Stupid threadtitle. I just lost the game


----------



## dillonbladez (May 25, 2010)

OHAI
my name is dillon chan i like cubing i think im proer than eric limeback or erik akkerdijk or harris chan or emily wang or sarah strong or david woner or anybody faster than me xD i like music and computers ive never tried drugs but i like computers and video games one of my favourite types of video games is tower defence i think it's kewl i think crayons suck pencil crayons are better i like spinning pens even though i suck at it i think the best pens are gel because its really easy to write with it i want to start learning C# but i don't know where to start i play piano and violin and thats all


----------



## ben1996123 (May 25, 2010)

dillonbladez said:


> OHAI
> my name is dillon chan i like cubing i think im proer than eric limeback or erik akkerdijk or harris chan or emily wang or sarah strong or david woner or anybody faster than me xD i like music and computers ive never tried drugs but i like computers and video games one of my favourite types of video games is *tower defence* i think it's kewl i think crayons suck pencil crayons are better i like spinning pens even though i suck at it i think the best pens are gel because its really easy to write with it i want to start learning C# but i don't know where to start i play piano and violin and thats all



Win.


----------



## cincyaviation (May 25, 2010)

Pietersmieters said:


> Stupid threadtitle.
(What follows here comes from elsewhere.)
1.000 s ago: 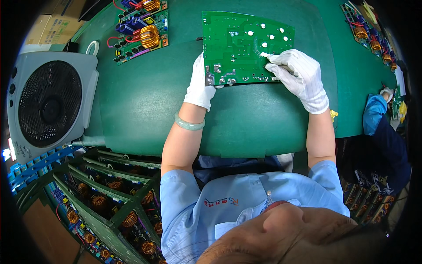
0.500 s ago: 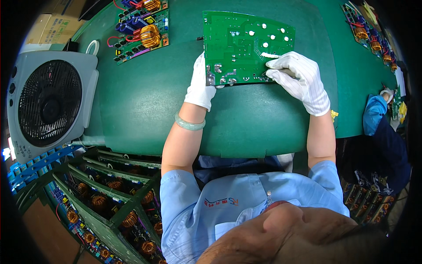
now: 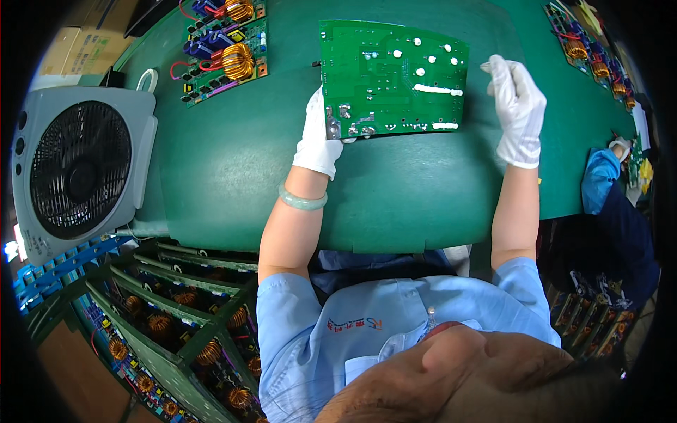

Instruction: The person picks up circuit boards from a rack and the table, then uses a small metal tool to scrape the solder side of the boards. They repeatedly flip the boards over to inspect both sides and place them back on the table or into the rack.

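A green printed circuit board [image 3: 384, 84] stands tilted over the bench, its solder side showing. White round dabs, a long white strip and a shorter white strip near the lower edge mark its face. My left hand [image 3: 321, 137], in a white glove, grips it at the left edge; the fingers are mostly hidden behind the board. To the right of the board and apart from it, my gloved right hand [image 3: 518, 106] is raised with thumb and fingers pinched together. What that pinch holds, if anything, is too small to make out.
Finished boards with copper coils [image 3: 236, 62] lie at the back left of the green bench [image 3: 247, 169]. A grey fan [image 3: 81, 166] stands left. Below it, a green rack [image 3: 187, 345] holds more boards. Another person's blue sleeve [image 3: 599, 180] and more coil boards [image 3: 599, 69] are at right.
My right hand has left the board's right side, moving right and up. The two white strips, partly covered before, now show fully. The board has shifted slightly left in my left hand.
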The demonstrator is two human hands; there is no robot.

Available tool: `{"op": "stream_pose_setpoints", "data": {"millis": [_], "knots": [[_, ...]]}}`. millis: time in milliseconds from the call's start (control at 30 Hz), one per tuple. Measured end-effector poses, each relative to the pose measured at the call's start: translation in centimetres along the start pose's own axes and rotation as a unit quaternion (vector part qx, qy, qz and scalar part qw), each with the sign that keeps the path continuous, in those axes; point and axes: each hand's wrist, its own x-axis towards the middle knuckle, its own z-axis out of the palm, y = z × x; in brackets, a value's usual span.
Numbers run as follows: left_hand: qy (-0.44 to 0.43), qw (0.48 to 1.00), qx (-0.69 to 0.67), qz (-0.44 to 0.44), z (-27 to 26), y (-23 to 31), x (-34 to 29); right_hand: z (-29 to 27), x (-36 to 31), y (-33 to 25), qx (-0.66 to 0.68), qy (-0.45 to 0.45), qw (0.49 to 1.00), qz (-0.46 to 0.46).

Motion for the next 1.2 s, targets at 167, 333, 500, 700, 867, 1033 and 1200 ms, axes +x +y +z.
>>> {"op": "stream_pose_setpoints", "data": {"millis": [167, 333, 500, 700, 867, 1033, 1200], "knots": [[-0.009, 0.999, -0.037, 0.016, 0.8, 0.2, -0.2, -1.8, 2.0, 4.5, -0.033, 0.028, 0.987, 0.152], [-0.005, 1.0, -0.028, 0.0, 0.6, 0.4, -0.3, -1.2, 2.9, 7.0, -0.152, -0.01, 0.974, 0.168], [-0.024, 0.999, -0.034, -0.012, -0.2, -0.2, 0.7, -0.7, 2.8, 6.9, -0.009, 0.032, 0.975, 0.219], [0.007, 0.999, -0.043, -0.03, 0.7, 0.3, -0.1, -2.0, 2.7, 6.2, 0.237, -0.033, 0.928, 0.286], [0.015, 0.999, -0.034, -0.02, 1.1, 0.5, -0.4, -1.2, 3.0, 7.1, 0.255, 0.044, 0.936, 0.24], [-0.018, 0.998, -0.05, 0.014, 0.2, -0.1, 0.1, -0.1, 2.8, 5.2, 0.266, 0.095, 0.91, 0.304], [-0.035, 0.997, -0.054, 0.036, -0.1, -0.3, 0.0, 0.8, 3.1, 7.1, 0.399, 0.188, 0.878, 0.188]]}}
I just lost the game


dammit


----------



## nlCuber22 (May 25, 2010)

I'm Ethan.
I like stealing Kazoozles from gas stations and getting tits on Chatroulette.


----------



## dillonbladez (May 25, 2010)

ben1996123 said:


> dillonbladez said:
> 
> 
> > OHAI
> ...



yah, i know


----------



## Dene (May 25, 2010)

nlCuber22 said:


> I'm Ethan.
> I like stealing Kazoozles from gas stations and getting tits on Chatroulette.



Wow that is totally not cool.


----------



## Cyrus C. (May 25, 2010)

Introduction thread?


----------



## nlCuber22 (May 25, 2010)

Dene said:


> nlCuber22 said:
> 
> 
> > I'm Ethan.
> ...



Because I wasn't making fun of the stereotypical 13 year old, was I?


----------



## Edmund (May 25, 2010)

Name: Edmund Rothfus
My favorite things:
Puzzle: 2x2
Food: Chinese or chicken wings
Sport: Dek Hockey
Sport Team: Pittsburgh Penguins
TV Show: The Office or Modern Family
Movie: School of Rock or Little Miss Sunshine
Subject: Art (if you don't count electives: Lit or Geometry)
Website: Sparknotes lol no Facebook maybe Hulu
Book: I Am America (And So Can You!) by Stephen Colbert
Joke: The Pittsburgh Pirates
But most importantly: I'm a total BAMF


----------



## Kirjava (May 25, 2010)

Oh, I forgot to mention this;


----------



## Owen (May 26, 2010)

I am Owen.









Pretty much sums me up.


----------